What the exercise asks:
In the copy, every line of the material that follows must appear exactly, and no pictures should.

+ + + + +

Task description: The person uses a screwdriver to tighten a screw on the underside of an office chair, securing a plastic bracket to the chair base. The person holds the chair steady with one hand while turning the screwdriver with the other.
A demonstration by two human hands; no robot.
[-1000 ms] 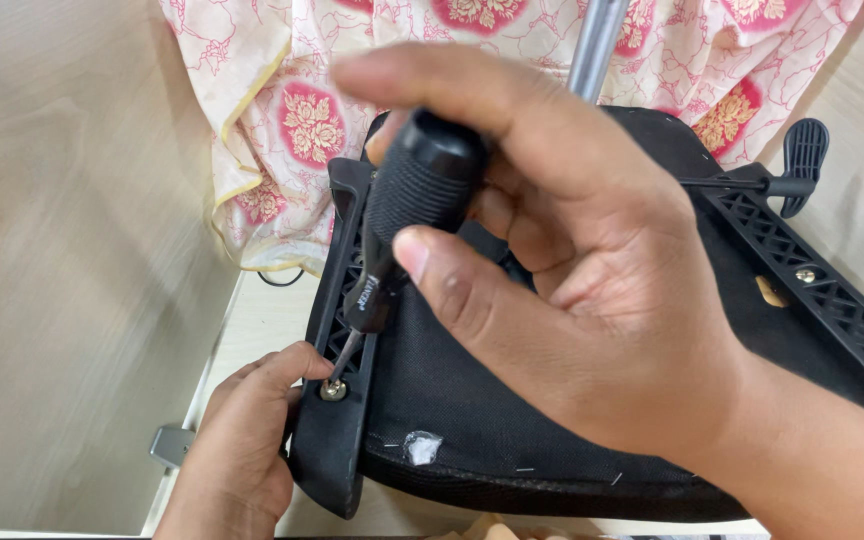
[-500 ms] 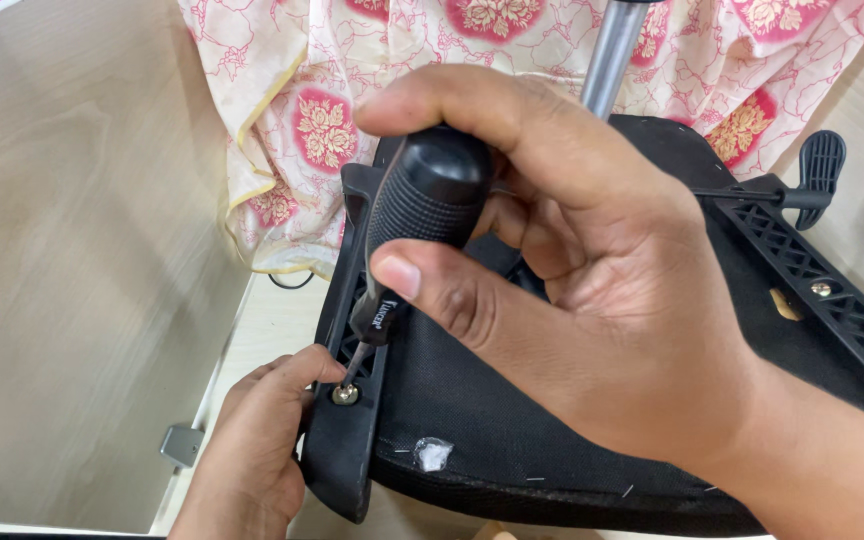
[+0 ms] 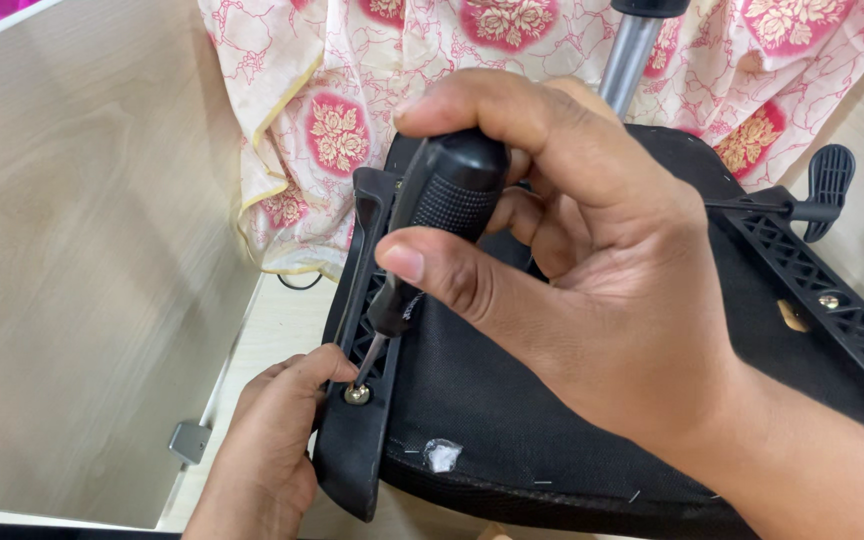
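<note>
My right hand (image 3: 592, 300) grips the black handle of a screwdriver (image 3: 442, 215), thumb pressed along its side. The metal tip sits in a brass-coloured screw (image 3: 356, 394) in a black plastic bracket (image 3: 352, 430) on the underside of an upturned black chair seat (image 3: 532, 420). My left hand (image 3: 267, 450) holds the bracket's lower end, its thumb right beside the screw.
A light wooden panel (image 3: 82, 260) with a small metal fitting (image 3: 190, 441) stands on the left. Pink floral cloth (image 3: 352, 100) hangs behind. The chair's grey metal column (image 3: 627, 60), a black lever (image 3: 822, 195) and a second ribbed bracket (image 3: 832, 310) lie to the right.
The view has shifted slightly, with the seat and hands sitting a little lower and to the right. My right hand has turned a little on the screwdriver handle; the tip stays in the screw.
</note>
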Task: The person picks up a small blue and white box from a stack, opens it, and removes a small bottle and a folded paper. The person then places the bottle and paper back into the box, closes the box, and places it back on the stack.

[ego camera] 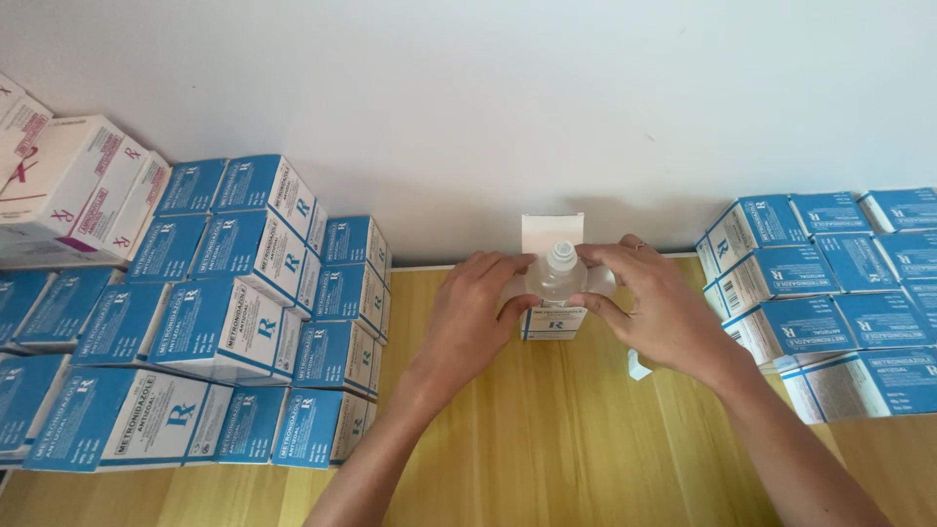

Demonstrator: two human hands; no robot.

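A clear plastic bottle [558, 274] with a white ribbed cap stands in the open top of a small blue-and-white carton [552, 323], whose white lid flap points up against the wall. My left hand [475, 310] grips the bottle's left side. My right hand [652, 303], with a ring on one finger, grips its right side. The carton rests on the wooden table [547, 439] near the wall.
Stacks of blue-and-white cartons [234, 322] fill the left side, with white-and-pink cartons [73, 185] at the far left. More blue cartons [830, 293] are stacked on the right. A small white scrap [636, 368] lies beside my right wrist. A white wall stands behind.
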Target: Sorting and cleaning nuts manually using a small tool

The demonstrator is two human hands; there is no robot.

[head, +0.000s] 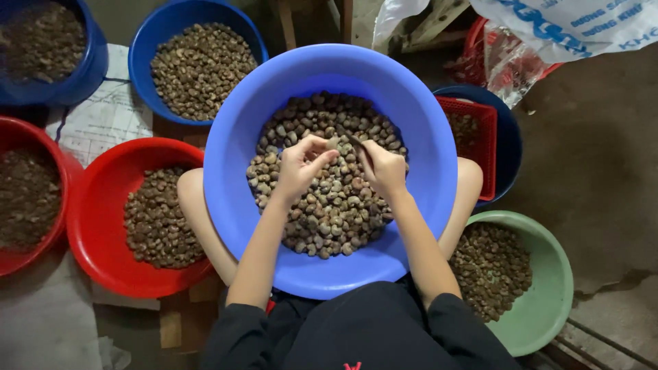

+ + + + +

Task response:
Task description: The person uses a screwdriver to tighten a screw on the underside of an office chair, securing a plastic bracket to the chair base. The person holds the chair steady with one hand while turning the screwdriver with the other.
A demonstration by two human hands; no robot.
[-1000 ms] 
[-500 ms] 
[+0 ms] 
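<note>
My right hand (image 3: 592, 300) grips the black handle of a screwdriver (image 3: 442, 215), thumb pressed along its side. The metal tip sits in a brass-coloured screw (image 3: 356, 394) in a black plastic bracket (image 3: 352, 430) on the underside of an upturned black chair seat (image 3: 532, 420). My left hand (image 3: 267, 450) holds the bracket's lower end, its thumb right beside the screw.
A light wooden panel (image 3: 82, 260) with a small metal fitting (image 3: 190, 441) stands on the left. Pink floral cloth (image 3: 352, 100) hangs behind. The chair's grey metal column (image 3: 627, 60), a black lever (image 3: 822, 195) and a second ribbed bracket (image 3: 832, 310) lie to the right.
The view has shifted slightly, with the seat and hands sitting a little lower and to the right. My right hand has turned a little on the screwdriver handle; the tip stays in the screw.
</note>
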Task: The person picks up a small blue and white box from a stack, opens it, and removes a small bottle and a folded paper. The person then places the bottle and paper back into the box, closes the box, and places it back on the stack.

[ego camera] 

Demonstrator: two human hands; no robot.

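A clear plastic bottle [558, 274] with a white ribbed cap stands in the open top of a small blue-and-white carton [552, 323], whose white lid flap points up against the wall. My left hand [475, 310] grips the bottle's left side. My right hand [652, 303], with a ring on one finger, grips its right side. The carton rests on the wooden table [547, 439] near the wall.
Stacks of blue-and-white cartons [234, 322] fill the left side, with white-and-pink cartons [73, 185] at the far left. More blue cartons [830, 293] are stacked on the right. A small white scrap [636, 368] lies beside my right wrist. A white wall stands behind.
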Target: Sorting and cleaning nuts manually using a small tool

The demonstrator is two human hands; there is no robot.

[head, +0.000s] 

There is nothing further to add to the answer.